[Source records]
##########

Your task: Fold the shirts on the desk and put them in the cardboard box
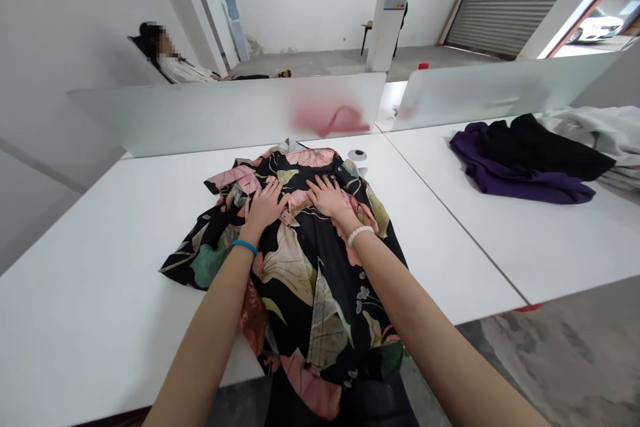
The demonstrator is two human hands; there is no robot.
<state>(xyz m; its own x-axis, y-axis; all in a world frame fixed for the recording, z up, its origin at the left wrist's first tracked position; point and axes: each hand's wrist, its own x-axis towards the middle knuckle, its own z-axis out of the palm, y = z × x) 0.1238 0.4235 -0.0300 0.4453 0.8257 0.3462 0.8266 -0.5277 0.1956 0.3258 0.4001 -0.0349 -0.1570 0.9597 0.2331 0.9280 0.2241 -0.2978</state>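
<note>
Two flat, unclenched hands — left hand (265,205), right hand (327,197) — press side by side on a floral shirt (300,260) spread on the white table (90,293), its length running from the hands back toward the person.

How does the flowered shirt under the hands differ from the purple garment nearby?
The flowered shirt is black with pink and green print; the purple garment is plain. The flowered shirt is spread out, the purple garment bunched. The left hand and right hand rest on the flowered shirt; no hand touches the purple garment. Both lie on white tables.
</note>
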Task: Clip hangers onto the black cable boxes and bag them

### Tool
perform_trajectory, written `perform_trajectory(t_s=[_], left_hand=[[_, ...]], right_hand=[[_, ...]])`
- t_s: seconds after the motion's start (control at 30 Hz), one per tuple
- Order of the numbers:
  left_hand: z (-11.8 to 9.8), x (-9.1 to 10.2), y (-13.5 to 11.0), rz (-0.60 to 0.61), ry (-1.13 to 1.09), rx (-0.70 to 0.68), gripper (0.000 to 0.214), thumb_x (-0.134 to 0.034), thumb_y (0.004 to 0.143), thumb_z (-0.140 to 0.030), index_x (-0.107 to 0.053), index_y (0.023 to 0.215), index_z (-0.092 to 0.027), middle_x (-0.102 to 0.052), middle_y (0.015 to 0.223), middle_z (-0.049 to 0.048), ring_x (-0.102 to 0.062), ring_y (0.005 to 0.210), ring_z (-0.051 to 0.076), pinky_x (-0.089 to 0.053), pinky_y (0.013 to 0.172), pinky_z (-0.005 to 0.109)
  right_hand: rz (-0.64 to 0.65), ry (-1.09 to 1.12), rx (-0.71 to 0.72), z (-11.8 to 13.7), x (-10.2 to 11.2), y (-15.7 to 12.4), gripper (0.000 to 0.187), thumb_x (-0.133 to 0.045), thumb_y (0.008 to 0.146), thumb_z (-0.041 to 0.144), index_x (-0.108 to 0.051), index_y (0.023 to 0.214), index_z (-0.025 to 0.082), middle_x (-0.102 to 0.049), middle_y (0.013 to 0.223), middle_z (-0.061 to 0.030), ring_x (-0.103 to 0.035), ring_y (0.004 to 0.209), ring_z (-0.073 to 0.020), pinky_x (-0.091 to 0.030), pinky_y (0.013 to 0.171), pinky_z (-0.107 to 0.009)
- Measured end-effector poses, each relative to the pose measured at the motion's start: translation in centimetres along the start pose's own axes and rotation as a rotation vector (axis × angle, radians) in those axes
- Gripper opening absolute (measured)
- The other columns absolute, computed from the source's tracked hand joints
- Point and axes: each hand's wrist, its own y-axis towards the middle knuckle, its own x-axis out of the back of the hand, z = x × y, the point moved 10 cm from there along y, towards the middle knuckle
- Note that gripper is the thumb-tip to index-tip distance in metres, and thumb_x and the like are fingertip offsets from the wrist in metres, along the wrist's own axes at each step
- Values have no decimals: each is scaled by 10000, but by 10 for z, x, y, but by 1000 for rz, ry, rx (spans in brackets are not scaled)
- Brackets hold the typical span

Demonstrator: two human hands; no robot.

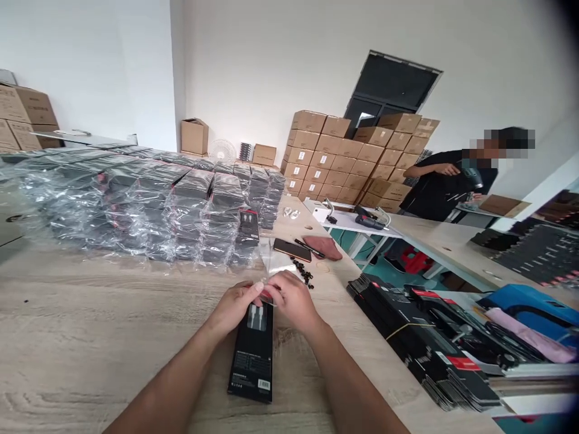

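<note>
A flat black cable box (253, 355) extends toward me over the wooden table, its window showing pale cable plugs. At its red far end, my left hand (237, 306) is closed, with the thumb and fingers pinching the edge. My right hand (292, 301) is closed on the same end from the other side, fingertips curled over the red part. The fingers hide most of that end, and I cannot make out any small part between them. Just beyond my hands lie several small black pieces (304, 271) and a clear plastic bag (278, 260).
Stacks of plastic-wrapped black boxes (181, 211) fill the table's far left. A phone (292, 249), pen (309, 248) and brown cloth (323, 247) lie ahead. Flat black packages (420, 337) are piled on the right. Across the room, a person (446, 181) holds a heat-gun-like tool.
</note>
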Motion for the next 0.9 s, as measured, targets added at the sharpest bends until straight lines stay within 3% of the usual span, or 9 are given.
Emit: perform_trajectory(t_s=[0.07,0.17,0.33,0.47,0.57,0.7,0.9], left_hand=[[5,-4,1,45,-34,32,363,-604,750,-491,-702,662,-153,-662,923,61,-583,821,201,-421,761,284],[13,-9,2,99,-104,68,256,-678,703,-392,-730,761,-148,-654,985,55,-585,860,198,-428,762,269],[16,-16,1,158,-204,101,333,-630,763,-396,-721,991,-171,-680,1037,62,-601,895,196,-433,803,274],[17,-16,1,138,-157,106,352,-663,738,-412,-721,988,-171,-690,1029,57,-607,890,194,-437,785,262],[22,-15,1,122,-103,136,353,-663,732,-433,-729,949,-164,-697,986,59,-614,837,190,-441,734,260],[24,-11,2,69,-63,161,345,-650,729,-481,-740,813,-158,-687,1019,68,-610,816,187,-440,701,254],[18,-19,2,99,-130,140,299,-698,694,-408,-749,872,-173,-667,1057,48,-598,799,159,-433,670,228]], right_hand=[[64,-44,42,9,-8,-1,186,-505,883,260,-576,720,207,-586,715,-28,-524,720,-165,-382,673,-268],[54,34,-46,-6,-8,-4,228,-482,901,303,-589,723,209,-604,723,-26,-531,708,-158,-388,657,-261],[-25,319,-486,-79,-5,-22,361,-452,879,485,-557,682,201,-570,602,1,-517,575,-146,-378,566,-262],[51,760,-746,-98,-36,-38,355,-577,772,531,-598,912,206,-591,617,23,-508,499,-128,-348,474,-241],[-68,987,-741,-94,-37,-35,502,-716,654,409,-545,1081,207,-599,649,38,-515,521,-116,-354,480,-228],[-289,1020,-626,-91,-17,-28,508,-716,650,340,-529,1101,200,-558,636,54,-509,548,-112,-370,510,-238],[-321,931,-533,-90,-16,-24,463,-679,696,352,-531,1106,198,-576,671,32,-521,570,-124,-402,552,-265]])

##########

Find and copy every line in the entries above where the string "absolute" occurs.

▶ **FINISHED TASK**:
- Gripper opening absolute (measured)
- The other columns absolute, computed from the source's tracked hand joints

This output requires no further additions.